Skills Acrobatics +19, Climb +4, Escape Artist +19, Fly +11, Knowledge (Dungeoneering) +20, Knowledge (Planes) +20, Perception +19, Perform (Dance) +1, Ride +11, Sense Motive +9, Spellcraft +20, Swim +4

Languages Celestial, Common, Draconic, Elven, Gnome, Goblin

SQ Arcane Pool (+3) (11/day) (Su), Black Blade (Ex), Black Blade: Arcane Pool (3/day) (Su), Black Blade: Energy Attunement (Su), Black Blade: Strike +3 (Sp), Black Blade: Telepathy (Su), Black Blade: Teleport Blade (Sp), Black Blade: Unbreakable (Ex), Chosen Weapon: Scimitar, Critical Perfection +5 (Ex), Elven Magic, Empowered Magic (1/day) (Su), Iaijutsu (Ex), Improved Spell Combat (Ex), Metamagic Rod, Enlarge, Lesser, Metamagic Rod, Intensified, Lesser, Perfect Strike (Ex), Superior Reflexes (Ex), Wand Wielder (Su)

Other Gear Belt of Incredible Dexterity, +4, Cloak of Resistance, +3, Handy Haversack (empty), Headband of Vast Intelligence, +4: Knowledge (Dungeoneering), Escape Artist, Manual of Quickness of Action, +1, Metamagic Rod, Intensified, Lesser X2, Pearl of Power, 2nd Level, Ring of Protection, +3, Wand of Mage Armor, Wand of Shield


Arcane Pool (+3) (11/day) (Su) Infuse own power into a held weapon, granting enhancement bonus or selected item powers.

Arcane Strike As a swift action, add +1 damage, +1 per 5 caster levels and your weapons are treated as magic for the purpose of overcoming damage reduction.
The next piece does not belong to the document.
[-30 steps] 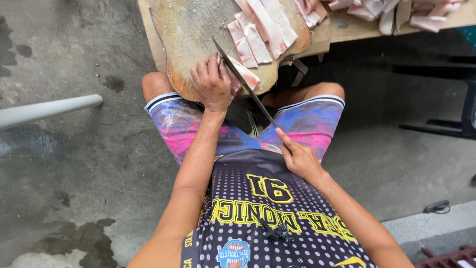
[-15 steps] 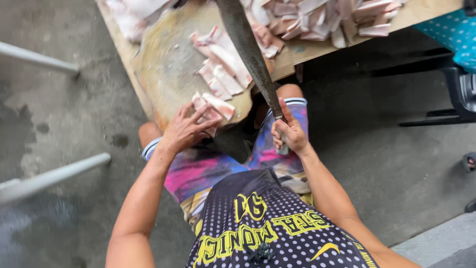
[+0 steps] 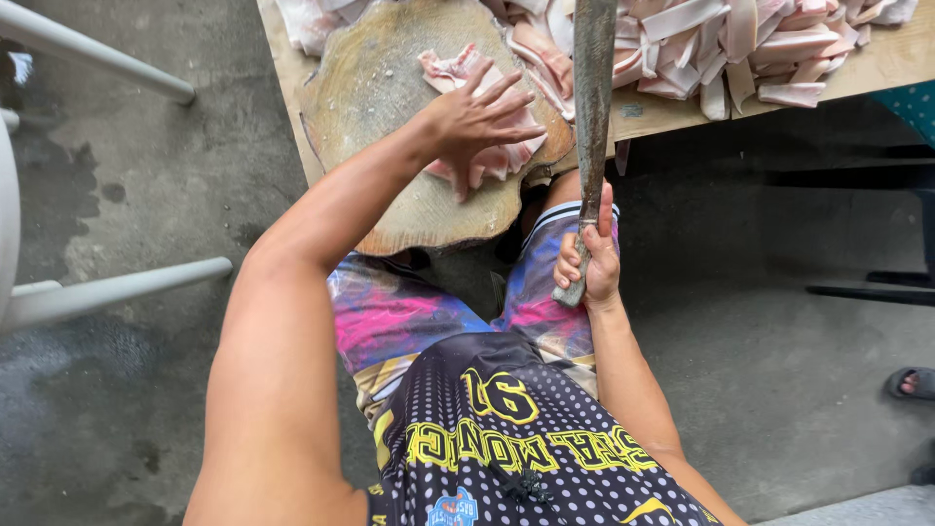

Black Blade (Ex) You gain an intelligent bonded weapon whose power grows with your own.

Black Blade: Arcane Pool (3/day) (Su) The Black Blade has an Arcane Pool used to fuel its own abilities.

Black Blade: Energy Attunement (Su) Replace weapon dam with fire/cold/elec for 1 point, or sonic/force for 2 points.

Black Blade: Strike +3 (Sp) The Black Blade can grant itself a damage bonus for 1 min.

Black Blade: Telepathy (Su) The magus can telepathically communicate with his black blade if it is worn or held.

Black Blade: Teleport Blade (Sp) Spend 1 point from own or blades pool to teleport it into hand.

Black Blade: Unbreakable (Ex) The Black Blade is immune to the broken condition while the arcane pool is not empty.

Canny Defense +5 (Ex) +INT bonus to AC (max Duelist level).

Chosen Weapon: Scimitar Kensai abilities only function when wielding a weapon of this type.

Critical Perfection +5 (Ex) Bonus to confirm threat & qualify early for critical feats with chosen weapon.

Dervish Dance Use Dex modifier instead of Str modifier with scimitar

Elven Immunities +2 save bonus vs Enchantments.

Elven Immunities - Sleep You are immune to Sleep effects.

Elven Magic +2 racial bonus on caster checks to overcome spell resistance. +2 to spellcraft checks to determine the properties of a magic item.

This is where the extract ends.